(Problem)
Would you please copy each line of the listing that mentions "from"?

---

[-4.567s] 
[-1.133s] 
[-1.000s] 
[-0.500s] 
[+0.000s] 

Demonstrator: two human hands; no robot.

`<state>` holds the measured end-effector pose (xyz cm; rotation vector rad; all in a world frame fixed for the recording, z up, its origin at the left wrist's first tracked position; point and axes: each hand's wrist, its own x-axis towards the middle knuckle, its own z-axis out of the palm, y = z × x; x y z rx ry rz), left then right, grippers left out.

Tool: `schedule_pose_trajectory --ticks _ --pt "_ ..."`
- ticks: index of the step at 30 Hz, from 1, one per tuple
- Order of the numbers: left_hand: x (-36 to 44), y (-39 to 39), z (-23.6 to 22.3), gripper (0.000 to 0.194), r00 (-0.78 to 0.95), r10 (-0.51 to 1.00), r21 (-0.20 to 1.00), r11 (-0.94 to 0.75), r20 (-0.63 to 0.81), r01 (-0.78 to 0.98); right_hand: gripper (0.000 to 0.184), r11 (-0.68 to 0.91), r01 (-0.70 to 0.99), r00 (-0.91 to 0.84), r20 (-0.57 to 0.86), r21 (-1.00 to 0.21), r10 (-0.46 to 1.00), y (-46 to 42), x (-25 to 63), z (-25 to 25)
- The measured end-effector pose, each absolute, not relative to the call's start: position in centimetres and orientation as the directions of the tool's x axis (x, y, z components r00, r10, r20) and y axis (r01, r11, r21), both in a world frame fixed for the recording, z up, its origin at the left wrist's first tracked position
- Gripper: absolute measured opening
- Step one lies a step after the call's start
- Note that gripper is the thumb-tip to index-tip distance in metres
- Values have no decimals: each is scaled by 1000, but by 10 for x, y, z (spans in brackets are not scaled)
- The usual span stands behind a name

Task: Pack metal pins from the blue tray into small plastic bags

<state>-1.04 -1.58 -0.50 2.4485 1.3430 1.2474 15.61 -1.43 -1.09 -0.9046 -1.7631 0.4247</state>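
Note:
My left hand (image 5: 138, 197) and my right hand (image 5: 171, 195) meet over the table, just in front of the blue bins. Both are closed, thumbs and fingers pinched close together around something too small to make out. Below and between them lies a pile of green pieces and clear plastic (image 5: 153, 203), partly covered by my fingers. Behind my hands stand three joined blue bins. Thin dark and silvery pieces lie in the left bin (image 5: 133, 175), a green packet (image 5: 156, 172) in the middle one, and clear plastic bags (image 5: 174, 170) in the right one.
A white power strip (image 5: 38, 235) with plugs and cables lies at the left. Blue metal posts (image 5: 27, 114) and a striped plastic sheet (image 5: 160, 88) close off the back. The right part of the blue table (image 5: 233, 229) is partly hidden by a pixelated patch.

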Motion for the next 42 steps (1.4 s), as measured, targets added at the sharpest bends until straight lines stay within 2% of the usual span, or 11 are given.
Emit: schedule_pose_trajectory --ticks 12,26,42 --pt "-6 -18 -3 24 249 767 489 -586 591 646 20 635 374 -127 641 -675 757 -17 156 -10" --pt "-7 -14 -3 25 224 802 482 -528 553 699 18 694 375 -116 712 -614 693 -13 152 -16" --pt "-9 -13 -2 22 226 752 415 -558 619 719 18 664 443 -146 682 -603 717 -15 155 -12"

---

(Task output)
- ticks: index of the step at 30 Hz, from 1, one per tuple
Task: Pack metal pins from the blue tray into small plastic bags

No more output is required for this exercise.